What you have to do
Starting at the line that contains "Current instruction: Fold", restate each line word for word through the final line of the data, keeping both ends.
_ _ _
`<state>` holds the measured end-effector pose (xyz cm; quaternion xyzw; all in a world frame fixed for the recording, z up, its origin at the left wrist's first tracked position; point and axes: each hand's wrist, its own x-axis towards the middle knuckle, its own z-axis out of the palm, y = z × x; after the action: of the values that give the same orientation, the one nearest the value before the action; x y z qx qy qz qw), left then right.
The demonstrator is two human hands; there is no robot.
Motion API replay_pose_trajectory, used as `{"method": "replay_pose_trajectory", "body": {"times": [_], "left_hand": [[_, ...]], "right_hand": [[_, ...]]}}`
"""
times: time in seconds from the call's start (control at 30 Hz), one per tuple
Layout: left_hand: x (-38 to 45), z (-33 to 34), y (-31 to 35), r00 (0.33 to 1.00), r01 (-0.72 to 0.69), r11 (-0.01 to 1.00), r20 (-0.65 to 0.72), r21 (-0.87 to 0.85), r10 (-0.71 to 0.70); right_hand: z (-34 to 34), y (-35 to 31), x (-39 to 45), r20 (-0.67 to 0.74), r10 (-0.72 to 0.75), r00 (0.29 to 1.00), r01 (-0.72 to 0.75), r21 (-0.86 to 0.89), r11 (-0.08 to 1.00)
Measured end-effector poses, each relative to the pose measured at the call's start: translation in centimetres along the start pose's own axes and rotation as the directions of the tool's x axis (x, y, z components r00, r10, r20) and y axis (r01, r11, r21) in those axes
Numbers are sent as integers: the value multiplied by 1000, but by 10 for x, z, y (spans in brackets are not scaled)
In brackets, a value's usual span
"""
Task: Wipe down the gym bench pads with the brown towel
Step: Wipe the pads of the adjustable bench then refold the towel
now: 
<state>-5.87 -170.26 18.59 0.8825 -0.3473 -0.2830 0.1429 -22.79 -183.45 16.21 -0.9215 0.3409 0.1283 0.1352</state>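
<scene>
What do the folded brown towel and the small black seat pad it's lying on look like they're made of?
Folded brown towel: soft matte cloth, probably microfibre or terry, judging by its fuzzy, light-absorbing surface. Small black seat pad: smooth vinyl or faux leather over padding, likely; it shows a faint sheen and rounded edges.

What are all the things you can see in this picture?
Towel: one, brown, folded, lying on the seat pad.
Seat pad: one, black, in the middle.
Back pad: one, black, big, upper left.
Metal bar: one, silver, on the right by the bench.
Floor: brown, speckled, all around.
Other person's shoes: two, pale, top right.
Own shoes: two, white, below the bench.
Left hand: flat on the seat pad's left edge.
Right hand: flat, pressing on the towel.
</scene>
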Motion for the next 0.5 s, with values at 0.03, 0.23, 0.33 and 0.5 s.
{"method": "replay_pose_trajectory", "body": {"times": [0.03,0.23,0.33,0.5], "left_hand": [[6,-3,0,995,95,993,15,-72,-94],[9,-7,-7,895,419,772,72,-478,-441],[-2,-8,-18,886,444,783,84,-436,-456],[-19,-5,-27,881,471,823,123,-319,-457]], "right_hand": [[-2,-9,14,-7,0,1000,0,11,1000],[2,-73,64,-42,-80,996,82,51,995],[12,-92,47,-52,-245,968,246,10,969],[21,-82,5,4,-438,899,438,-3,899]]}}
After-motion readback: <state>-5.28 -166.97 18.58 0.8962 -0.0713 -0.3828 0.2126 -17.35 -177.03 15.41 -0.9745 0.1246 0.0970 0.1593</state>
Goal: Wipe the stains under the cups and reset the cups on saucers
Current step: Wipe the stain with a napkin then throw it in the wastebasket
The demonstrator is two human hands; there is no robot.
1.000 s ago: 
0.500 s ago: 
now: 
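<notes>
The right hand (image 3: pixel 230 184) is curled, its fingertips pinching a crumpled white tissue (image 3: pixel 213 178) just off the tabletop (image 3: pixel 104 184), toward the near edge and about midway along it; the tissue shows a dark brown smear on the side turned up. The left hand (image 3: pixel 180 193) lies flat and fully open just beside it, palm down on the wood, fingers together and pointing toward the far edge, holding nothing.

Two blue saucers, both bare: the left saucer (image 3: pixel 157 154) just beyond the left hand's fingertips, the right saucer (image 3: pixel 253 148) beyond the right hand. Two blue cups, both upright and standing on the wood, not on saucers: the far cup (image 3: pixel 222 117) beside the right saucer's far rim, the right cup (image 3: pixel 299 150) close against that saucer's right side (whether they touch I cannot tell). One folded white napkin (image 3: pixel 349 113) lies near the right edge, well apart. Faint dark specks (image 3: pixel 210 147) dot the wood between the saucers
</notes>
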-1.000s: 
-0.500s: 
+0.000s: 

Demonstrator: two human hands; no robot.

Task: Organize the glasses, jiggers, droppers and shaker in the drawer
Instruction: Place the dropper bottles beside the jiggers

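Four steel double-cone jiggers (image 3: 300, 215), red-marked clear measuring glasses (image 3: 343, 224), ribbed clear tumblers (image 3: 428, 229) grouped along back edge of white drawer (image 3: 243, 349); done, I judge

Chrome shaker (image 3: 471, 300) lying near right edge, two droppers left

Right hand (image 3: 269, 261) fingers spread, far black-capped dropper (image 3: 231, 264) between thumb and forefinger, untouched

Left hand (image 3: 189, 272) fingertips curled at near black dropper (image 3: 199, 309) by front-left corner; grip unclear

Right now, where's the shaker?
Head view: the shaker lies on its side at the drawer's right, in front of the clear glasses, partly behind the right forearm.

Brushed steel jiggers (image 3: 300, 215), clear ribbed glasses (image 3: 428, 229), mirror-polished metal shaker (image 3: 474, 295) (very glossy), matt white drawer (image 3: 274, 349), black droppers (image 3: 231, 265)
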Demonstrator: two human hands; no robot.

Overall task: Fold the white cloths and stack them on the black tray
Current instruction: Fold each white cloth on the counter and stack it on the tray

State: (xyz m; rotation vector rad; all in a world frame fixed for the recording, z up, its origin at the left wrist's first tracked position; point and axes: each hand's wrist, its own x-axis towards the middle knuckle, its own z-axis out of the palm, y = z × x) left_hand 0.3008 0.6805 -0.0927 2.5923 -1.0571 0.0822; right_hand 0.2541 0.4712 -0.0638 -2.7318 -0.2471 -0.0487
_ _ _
Task answer
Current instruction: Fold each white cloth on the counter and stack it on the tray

State: (xyz m; rotation vector rad; all in a world frame fixed for the recording, z up, its origin at the left wrist's first tracked position; point and axes: each hand's wrist, its own x-axis towards the middle knuckle, its own z-axis out of the palm, y = z × x) left_hand 0.3008 0.6805 -0.0927 2.5923 -1.0571 0.0822; right_hand 0.2541 0.4712 -0.0638 -2.7318 -0.2471 -0.0487

What came before is the complete response.